** Opening Data block block **

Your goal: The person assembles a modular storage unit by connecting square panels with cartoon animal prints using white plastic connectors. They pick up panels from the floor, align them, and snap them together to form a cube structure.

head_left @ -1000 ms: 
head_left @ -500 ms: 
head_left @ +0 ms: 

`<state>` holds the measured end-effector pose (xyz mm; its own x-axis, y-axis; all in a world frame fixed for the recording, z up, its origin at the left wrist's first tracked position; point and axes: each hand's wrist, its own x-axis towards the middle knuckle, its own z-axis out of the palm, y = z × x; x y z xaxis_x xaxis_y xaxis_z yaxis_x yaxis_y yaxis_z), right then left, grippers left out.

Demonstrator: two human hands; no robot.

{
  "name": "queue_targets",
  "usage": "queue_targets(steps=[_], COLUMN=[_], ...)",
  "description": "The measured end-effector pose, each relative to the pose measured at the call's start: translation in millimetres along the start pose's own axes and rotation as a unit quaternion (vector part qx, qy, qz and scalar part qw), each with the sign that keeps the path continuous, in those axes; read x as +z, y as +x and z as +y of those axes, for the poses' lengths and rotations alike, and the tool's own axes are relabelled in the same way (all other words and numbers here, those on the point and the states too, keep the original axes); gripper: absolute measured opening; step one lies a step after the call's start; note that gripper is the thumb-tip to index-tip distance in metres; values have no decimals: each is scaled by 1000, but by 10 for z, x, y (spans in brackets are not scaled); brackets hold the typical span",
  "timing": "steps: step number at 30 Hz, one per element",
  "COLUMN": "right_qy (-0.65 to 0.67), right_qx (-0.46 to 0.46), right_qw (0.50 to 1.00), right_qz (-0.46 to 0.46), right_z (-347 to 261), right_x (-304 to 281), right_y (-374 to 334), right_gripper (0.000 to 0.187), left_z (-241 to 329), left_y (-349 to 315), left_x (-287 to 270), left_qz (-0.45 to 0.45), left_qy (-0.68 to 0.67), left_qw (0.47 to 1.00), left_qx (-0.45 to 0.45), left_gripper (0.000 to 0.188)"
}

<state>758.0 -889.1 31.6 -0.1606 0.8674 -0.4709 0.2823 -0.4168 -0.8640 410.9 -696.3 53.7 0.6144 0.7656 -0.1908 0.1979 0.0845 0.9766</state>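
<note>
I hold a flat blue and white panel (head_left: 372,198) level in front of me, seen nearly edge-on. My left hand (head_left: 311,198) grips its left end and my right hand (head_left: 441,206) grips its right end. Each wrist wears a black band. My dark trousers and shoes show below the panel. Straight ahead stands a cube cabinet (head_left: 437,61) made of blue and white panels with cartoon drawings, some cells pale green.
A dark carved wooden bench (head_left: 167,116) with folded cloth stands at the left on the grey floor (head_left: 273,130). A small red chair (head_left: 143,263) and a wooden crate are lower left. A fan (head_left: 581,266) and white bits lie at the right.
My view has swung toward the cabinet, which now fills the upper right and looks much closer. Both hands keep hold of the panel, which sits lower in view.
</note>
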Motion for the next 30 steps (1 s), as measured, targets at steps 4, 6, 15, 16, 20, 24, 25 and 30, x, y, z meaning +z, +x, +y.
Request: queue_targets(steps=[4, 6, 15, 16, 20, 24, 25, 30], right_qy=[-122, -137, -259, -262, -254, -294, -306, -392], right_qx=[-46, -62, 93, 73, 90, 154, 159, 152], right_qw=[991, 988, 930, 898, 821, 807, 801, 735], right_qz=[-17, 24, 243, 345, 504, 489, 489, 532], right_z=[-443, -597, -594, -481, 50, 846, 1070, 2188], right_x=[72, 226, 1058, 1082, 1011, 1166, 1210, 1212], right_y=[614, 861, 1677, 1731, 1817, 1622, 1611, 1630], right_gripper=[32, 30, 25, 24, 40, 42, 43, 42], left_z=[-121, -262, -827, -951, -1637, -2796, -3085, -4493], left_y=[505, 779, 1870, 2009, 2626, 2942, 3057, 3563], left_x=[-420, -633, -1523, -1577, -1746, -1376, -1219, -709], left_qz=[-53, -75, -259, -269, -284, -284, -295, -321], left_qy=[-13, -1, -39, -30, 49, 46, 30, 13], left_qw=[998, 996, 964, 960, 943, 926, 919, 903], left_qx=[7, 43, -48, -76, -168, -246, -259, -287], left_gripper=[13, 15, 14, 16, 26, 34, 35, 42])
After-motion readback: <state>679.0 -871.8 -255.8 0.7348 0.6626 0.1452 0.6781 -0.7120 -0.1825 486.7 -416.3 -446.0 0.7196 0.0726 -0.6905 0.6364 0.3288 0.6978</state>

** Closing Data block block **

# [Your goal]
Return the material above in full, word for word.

# [Output]
Your goal: The person assembles a modular storage unit by connecting square panels with cartoon animal prints using white plastic connectors. They pick up panels from the floor, align them, and snap them together to form a cube structure.

head_left @ -1000 ms: 
head_left @ -500 ms: 
head_left @ +0 ms: 

`<state>` holds the measured end-effector pose (xyz mm; its own x-axis, y-axis; all in a world frame fixed for the recording, z up, its origin at the left wrist's first tracked position; point and axes: each hand's wrist, its own x-axis towards the middle knuckle, its own z-axis out of the palm, y = z × x; x y z xaxis_x xaxis_y xaxis_z yaxis_x yaxis_y yaxis_z), right then left, grippers left out.

Demonstrator: two human hands; no robot.

{
  "name": "queue_targets",
  "usage": "queue_targets(steps=[_], COLUMN=[_], ...)",
  "description": "The measured end-effector pose, each relative to the pose measured at the call's start: translation in millimetres along the start pose's own axes and rotation as a unit quaternion (vector part qx, qy, qz and scalar part qw), each with the sign that keeps the path continuous, in those axes; read x as +z, y as +x and z as +y of those axes, for the poses' lengths and rotations alike, and the tool's own axes are relabelled in the same way (all other words and numbers here, those on the point and the states too, keep the original axes); gripper: absolute measured opening; step one lies a step after the call's start; note that gripper is the thumb-tip to index-tip distance in metres; values have no decimals: each is scaled by 1000, but by 10 for z, x, y (spans in brackets are not scaled); brackets hold the typical span",
  "timing": "steps: step number at 30 Hz, one per element",
  "COLUMN": "right_qy (-0.65 to 0.67), right_qx (-0.46 to 0.46), right_qw (0.50 to 1.00), right_qz (-0.46 to 0.46), right_z (-347 to 261), right_x (-304 to 281), right_y (-374 to 334), right_gripper (0.000 to 0.187), left_z (-241 to 329), left_y (-349 to 315), left_x (-287 to 270), left_qz (-0.45 to 0.45), left_qy (-0.68 to 0.67), left_qw (0.47 to 1.00), left_qx (-0.45 to 0.45), left_gripper (0.000 to 0.188)"
}

<state>758.0 -889.1 31.6 -0.1606 0.8674 -0.4709 0.2823 -0.4168 -0.8640 410.9 -696.3 53.7 0.6144 0.7656 -0.1908 0.1979 0.0845 0.9766</state>
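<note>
I hold a flat blue and white panel (head_left: 372,198) level in front of me, seen nearly edge-on. My left hand (head_left: 311,198) grips its left end and my right hand (head_left: 441,206) grips its right end. Each wrist wears a black band. My dark trousers and shoes show below the panel. Straight ahead stands a cube cabinet (head_left: 437,61) made of blue and white panels with cartoon drawings, some cells pale green.
A dark carved wooden bench (head_left: 167,116) with folded cloth stands at the left on the grey floor (head_left: 273,130). A small red chair (head_left: 143,263) and a wooden crate are lower left. A fan (head_left: 581,266) and white bits lie at the right.
My view has swung toward the cabinet, which now fills the upper right and looks much closer. Both hands keep hold of the panel, which sits lower in view.
</note>
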Motion for the next 30 steps (1 s), as measured, targets at steps 4, 6, 15, 16, 20, 24, 25 and 30, x, y, z meaning +z, +x, +y.
Request: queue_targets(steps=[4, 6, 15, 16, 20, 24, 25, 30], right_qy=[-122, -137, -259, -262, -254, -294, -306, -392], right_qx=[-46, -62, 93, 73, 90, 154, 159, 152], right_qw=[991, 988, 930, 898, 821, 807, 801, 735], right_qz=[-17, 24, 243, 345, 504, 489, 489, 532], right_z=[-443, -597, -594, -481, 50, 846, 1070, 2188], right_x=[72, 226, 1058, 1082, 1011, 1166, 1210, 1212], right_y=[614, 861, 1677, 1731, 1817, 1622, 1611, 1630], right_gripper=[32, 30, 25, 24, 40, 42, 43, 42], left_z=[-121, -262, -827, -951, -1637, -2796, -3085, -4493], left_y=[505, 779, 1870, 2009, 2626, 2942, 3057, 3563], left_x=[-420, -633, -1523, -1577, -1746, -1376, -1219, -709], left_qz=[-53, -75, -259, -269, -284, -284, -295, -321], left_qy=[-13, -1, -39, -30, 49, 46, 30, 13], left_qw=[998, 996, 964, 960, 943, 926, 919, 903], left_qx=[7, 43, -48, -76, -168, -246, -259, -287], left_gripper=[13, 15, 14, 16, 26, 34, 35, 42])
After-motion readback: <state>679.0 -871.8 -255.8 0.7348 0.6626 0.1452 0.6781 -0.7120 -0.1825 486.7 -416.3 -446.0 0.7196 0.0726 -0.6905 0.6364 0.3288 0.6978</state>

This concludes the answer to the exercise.